WHAT TO DO :: Using the records below, find every line that includes "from" and copy it.

BEGIN DATA FOR THIS EXERCISE

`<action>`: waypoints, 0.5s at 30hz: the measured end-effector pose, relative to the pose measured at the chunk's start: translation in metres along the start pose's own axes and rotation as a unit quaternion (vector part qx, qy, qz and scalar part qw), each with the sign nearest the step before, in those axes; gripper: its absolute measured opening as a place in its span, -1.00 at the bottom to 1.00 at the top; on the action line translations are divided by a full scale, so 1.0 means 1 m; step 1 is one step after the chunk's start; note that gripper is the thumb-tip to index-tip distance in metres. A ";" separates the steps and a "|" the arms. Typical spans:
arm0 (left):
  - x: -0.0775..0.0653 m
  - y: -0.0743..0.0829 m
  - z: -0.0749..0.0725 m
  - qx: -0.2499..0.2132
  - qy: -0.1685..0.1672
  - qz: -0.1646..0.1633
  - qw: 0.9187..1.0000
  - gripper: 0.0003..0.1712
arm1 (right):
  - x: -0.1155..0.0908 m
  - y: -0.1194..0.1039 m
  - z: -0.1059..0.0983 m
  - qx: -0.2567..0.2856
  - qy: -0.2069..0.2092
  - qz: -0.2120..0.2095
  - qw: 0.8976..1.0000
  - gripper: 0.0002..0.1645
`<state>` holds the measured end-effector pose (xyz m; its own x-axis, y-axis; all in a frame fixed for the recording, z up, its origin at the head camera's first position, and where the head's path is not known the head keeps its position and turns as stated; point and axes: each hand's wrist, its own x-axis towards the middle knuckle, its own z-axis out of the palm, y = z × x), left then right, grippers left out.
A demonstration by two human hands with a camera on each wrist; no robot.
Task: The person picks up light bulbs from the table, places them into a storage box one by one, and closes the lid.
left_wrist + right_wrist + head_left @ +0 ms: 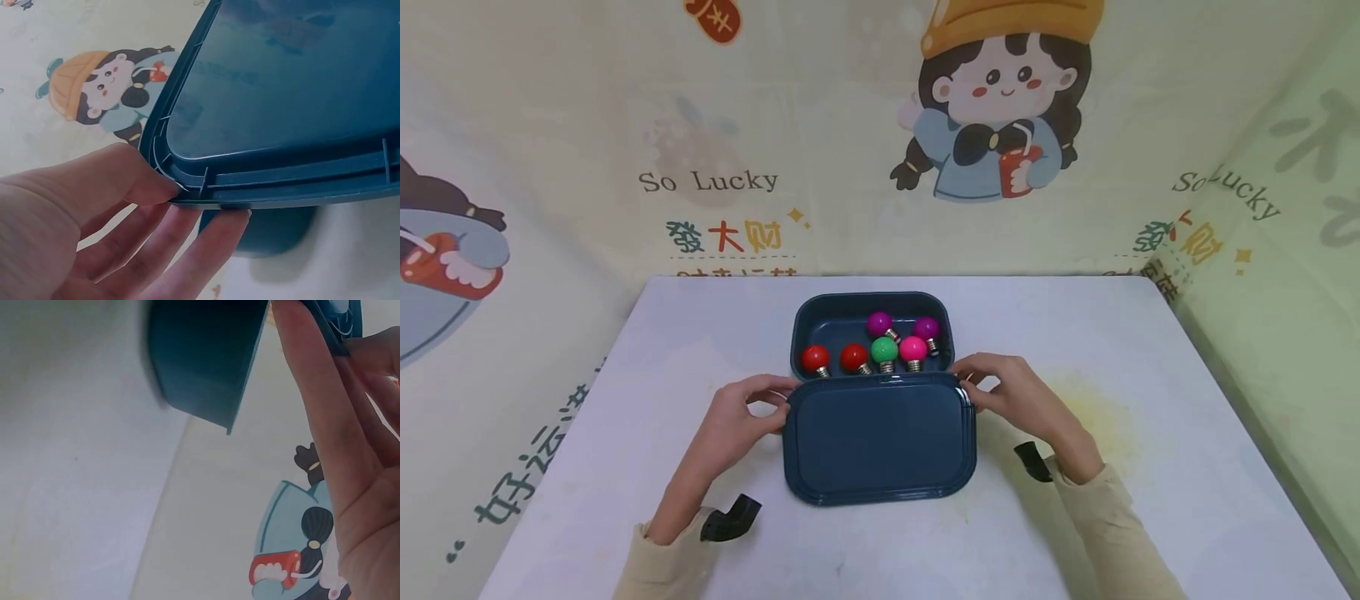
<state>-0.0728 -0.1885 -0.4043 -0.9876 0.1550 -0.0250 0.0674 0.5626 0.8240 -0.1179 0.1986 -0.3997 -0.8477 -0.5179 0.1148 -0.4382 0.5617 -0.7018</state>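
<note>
A dark blue rectangular lid is held in front of a matching box, its far edge covering the box's near rim. My left hand pinches the lid's far left corner between thumb and fingers. In the left wrist view the thumb lies on the ribbed rim of the lid, with fingers beneath. At the far right corner my right hand pinches the lid; the right wrist view shows only part of that grip. Inside the box lie small coloured bulbs with metal screw bases: red, green, pink and purple.
The box and lid are over a white table. A printed cloth with cartoon figures and lettering hangs behind the table and along both sides. Black straps show at the sleeve cuffs.
</note>
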 end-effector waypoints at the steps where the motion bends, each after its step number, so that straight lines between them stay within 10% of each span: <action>1: 0.000 0.001 -0.001 0.002 0.003 0.003 1.000 -0.62 | 0.000 -0.001 -0.001 0.002 0.004 -0.004 1.000 -0.70; 15: 0.000 0.014 -0.005 0.038 0.028 0.033 0.998 -0.58 | -0.004 -0.008 -0.013 0.019 0.029 -0.028 0.999 -0.76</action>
<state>-0.0730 -0.1845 -0.3899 -0.9868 0.1498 0.0608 0.1410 0.6133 0.7772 -0.1152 0.2043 -0.3853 -0.8385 -0.5089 0.1946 -0.4750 0.5079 -0.7186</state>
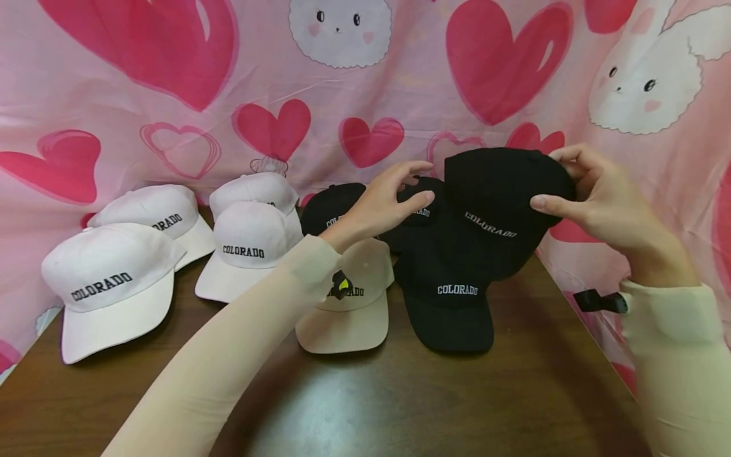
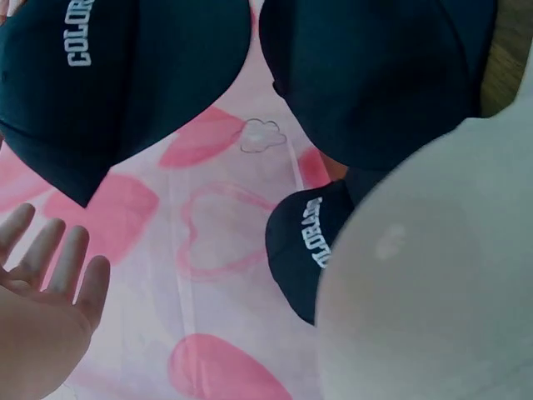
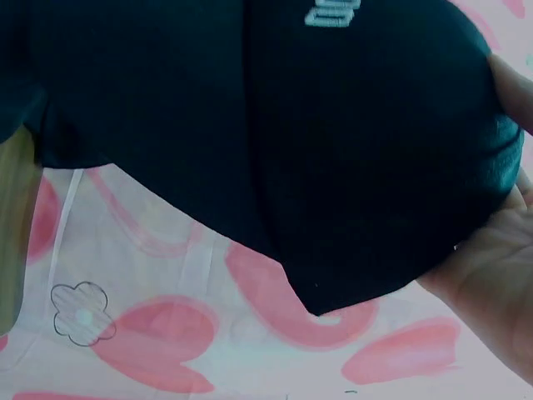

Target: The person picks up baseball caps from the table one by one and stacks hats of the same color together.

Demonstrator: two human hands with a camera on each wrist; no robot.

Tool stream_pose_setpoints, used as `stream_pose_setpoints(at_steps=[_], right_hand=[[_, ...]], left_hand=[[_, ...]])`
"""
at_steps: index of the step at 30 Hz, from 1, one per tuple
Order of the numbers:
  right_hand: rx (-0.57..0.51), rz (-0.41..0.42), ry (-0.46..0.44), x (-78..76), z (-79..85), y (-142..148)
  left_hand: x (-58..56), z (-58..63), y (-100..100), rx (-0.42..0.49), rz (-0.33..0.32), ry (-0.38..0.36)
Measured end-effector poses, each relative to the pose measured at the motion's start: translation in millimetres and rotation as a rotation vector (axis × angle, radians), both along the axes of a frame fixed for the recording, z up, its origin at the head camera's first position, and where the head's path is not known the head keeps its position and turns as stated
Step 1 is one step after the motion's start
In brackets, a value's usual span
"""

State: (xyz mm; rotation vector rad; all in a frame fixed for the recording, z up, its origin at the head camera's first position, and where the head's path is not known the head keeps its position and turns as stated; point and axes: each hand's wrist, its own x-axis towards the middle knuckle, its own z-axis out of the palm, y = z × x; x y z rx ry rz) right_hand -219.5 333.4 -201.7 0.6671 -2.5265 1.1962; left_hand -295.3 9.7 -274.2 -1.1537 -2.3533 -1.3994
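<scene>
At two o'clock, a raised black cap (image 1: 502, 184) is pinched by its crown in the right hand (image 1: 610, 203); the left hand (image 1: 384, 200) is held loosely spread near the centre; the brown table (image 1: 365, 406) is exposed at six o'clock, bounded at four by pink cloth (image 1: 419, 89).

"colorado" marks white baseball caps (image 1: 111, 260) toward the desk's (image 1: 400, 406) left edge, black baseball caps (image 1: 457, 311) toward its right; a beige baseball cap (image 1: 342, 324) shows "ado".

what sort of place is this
Probably an improvised indoor tabletop set-up: a brown table, a pink heart-print cloth hung behind it, and several COLORADO caps set out on top.
</scene>
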Motion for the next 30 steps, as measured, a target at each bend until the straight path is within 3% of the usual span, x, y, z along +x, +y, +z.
stream_pose_setpoints(at_steps=[7, 9, 15, 22, 30], right_hand=[[-0.170, 0.336, -0.191, 2.8, -3.7, -3.3], [-0.163, 0.368, -0.217, 3.7, -5.6, -4.8], [-0.072, 0.383, -0.255, 3.7, -12.5, -7.6], [-0.026, 0.391, -0.282, 1.8, -14.8, -8.7], [-0.029, 0.456, -0.314, 0.6, -17.3, -9.9]], left_hand=[[2.5, 8.0, 12.8, -0.023, -0.031, 0.059], [3.8, 9.2, 15.7, -0.029, -0.052, 0.055], [8.6, 8.3, 20.9, -0.047, -0.140, -0.017], [15.3, 7.3, 23.8, -0.080, -0.196, -0.067], [40.4, 23.5, 14.4, -0.066, -0.293, -0.233]])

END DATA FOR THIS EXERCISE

SOLVED PROBLEM ::
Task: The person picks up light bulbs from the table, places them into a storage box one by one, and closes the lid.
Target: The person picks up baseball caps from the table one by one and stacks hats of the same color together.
at_steps: index of the step at 30 Hz, from 1, one per tuple

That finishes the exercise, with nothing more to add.